Test-match umpires have been able to refer some decisions to third umpires since 1992, but the formal Umpire Decision Review System and player reviews were brought in in 2008 for Test matches, 2011 for One Day Internationals, and was first used in a Twenty20 International in October 2017.

Another cricket technology is Hot Spot, which is an infrared imaging system that uses two infrared cameras positioned at opposite sides of the ground. These cameras are used to judge whether the ball has struck the batsman, bat or pad by detecting heat friction. While technology has generally helped improve the accuracy of decision making in cricket, Hot Spot has at times been a source of controversy due to the fact that it can be fooled by bat tape, with some even calling for its removal.


Since 2001, Rugby Union has been using television match officials (TMOs) who are able to use video replays to help make decisions relating to tries and kicks at goal. TMOs can only rule on decisions when asked to by the referee. Rugby Union then introduced Hawk-Eye technology at the 2015 Rugby World Cup.

Before the introduction of Hawk-Eye, TMOs had to ask TV producers to rewind various camera shots to make decisions. Hawk-Eye is far more efficient, providing access to simultaneous and synchronized replays, in multiple-angles and both real-time and slow motion. It also allows TMOs to zoom in on any shots in more detail, making a decision both faster and more accurate.

Another way in which Hawk-Eye technology is used in rugby is through its SMART Replay technology. This provides footage and replays to match doctors either pitch side or in the treatment room, allowing medical teams to assess head injuries in real-time. This means that Hawk-Eye technology has improved the safety standards of rugby games and made it easier for players to get the prompt and correct treatment.


The Premier League has seen a number of changes this season, including a ban on gambling adverts during matches, a winter break, and a new handball rule, but none of those are as significant as the introduction of the video assistant referee (VAR). VAR allows both off-pitch video assistant referees and on-pitch refs to review video replays in the case of offsides, goals, penalties, red cards and mistaken identity.

Despite being designed to improve the fairness of football, VAR has caused plenty of controversies. Issues include inconsistency, referees still making contentious decisions, and delayed decision making. The last point is a particular issue, with there being many instances of referees taking several minutes to make decisions, which has taken the emotion and thrill out of football for many fans.

One technology that has had a much smoother integration into football is goal-line technology. First introduced at the 2012 FIFA Club World Cup, the technology has had a huge impact on the sport, essentially eliminating any margin for error when it comes to deciding whether the ball has crossed the line and giving decisions within seconds. There are many high profile examples of goals being awarded or disallowed incorrectly, such as Frank Lampard’s ruled out strike against Germany at the 2010 World Cup, but goal-line technology means these errors are a thing of the past.
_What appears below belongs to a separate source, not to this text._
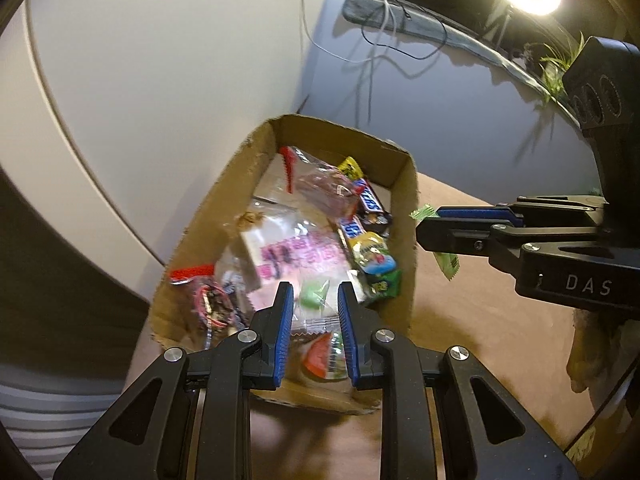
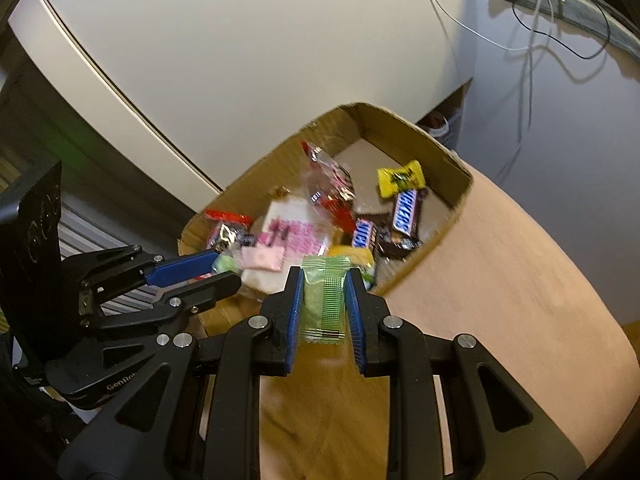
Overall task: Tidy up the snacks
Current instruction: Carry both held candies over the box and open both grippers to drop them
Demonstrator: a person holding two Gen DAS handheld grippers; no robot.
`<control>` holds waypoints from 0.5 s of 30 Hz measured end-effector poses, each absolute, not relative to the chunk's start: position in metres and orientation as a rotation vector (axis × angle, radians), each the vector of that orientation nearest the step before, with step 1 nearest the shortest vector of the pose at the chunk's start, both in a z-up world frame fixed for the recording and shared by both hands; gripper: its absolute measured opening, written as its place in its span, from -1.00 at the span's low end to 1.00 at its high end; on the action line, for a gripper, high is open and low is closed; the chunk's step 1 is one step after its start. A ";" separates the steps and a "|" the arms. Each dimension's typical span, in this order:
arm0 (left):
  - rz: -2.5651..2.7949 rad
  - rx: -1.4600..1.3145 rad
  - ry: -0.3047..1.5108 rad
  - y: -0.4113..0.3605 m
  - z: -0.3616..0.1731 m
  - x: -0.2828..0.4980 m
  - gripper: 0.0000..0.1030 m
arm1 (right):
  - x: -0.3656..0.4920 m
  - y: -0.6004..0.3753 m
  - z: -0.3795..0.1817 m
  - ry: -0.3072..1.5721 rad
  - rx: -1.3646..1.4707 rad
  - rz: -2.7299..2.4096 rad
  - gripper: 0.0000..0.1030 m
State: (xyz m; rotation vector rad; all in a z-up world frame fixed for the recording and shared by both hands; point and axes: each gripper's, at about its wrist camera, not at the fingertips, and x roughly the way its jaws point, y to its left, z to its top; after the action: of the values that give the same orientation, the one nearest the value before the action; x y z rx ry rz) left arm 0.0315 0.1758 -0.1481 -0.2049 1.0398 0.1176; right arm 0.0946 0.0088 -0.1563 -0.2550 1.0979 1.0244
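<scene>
Pale walls and a tan tabletop [image 1: 460, 320] frame the left wrist view, where a cardboard box [image 1: 404, 216] holds mixed snacks, Snickers bars [image 1: 370, 200] among them. Above its near end, the left gripper [image 1: 312, 300] pinches a clear packet [image 1: 320, 344] with a green and red sweet inside. To the right, the right gripper [image 1: 430, 228] clamps a green packet [image 1: 448, 262] beside the box.

From the right wrist view, that green packet [image 2: 324, 300] stands upright, squeezed between blue pads [image 2: 294, 312], just short of the box [image 2: 400, 280]. Left gripper [image 2: 230, 268] reaches in from the left over the snacks.
</scene>
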 end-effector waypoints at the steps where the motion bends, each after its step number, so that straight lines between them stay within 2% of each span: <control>1: 0.123 -0.207 1.037 0.178 -0.147 0.031 -0.59 | 0.095 0.011 -0.155 1.094 -0.251 1.029 -0.55; 7: 0.150 -0.214 1.030 0.186 -0.144 0.029 -0.59 | 0.098 0.014 -0.146 1.089 -0.228 1.045 -0.51; 13: 0.157 -0.208 1.025 0.184 -0.138 0.024 -0.59 | 0.096 0.006 -0.141 1.075 -0.216 1.036 -0.35; 15: 0.158 -0.207 1.021 0.182 -0.135 0.021 -0.52 | 0.093 0.002 -0.137 1.067 -0.220 1.031 -0.27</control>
State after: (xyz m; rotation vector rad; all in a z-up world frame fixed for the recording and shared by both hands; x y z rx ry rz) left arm 0.0211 0.1823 -0.1349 -0.2067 1.0209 0.1583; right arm 0.0933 0.0020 -0.1372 -0.2198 1.0665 1.0315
Of course, these aren’t the only sports that use technology – in fact, nearly every sport uses technology in one way or another. While certain technologies have proved controversial, it’s fair to say that as a whole sport has definitely become fairer thanks to the use of systems such as Hawk-Eye. As technology further advances, it’s likely we’ll see more innovations, improvements to current systems, as well as the introduction of technology to lower-level sports competitions.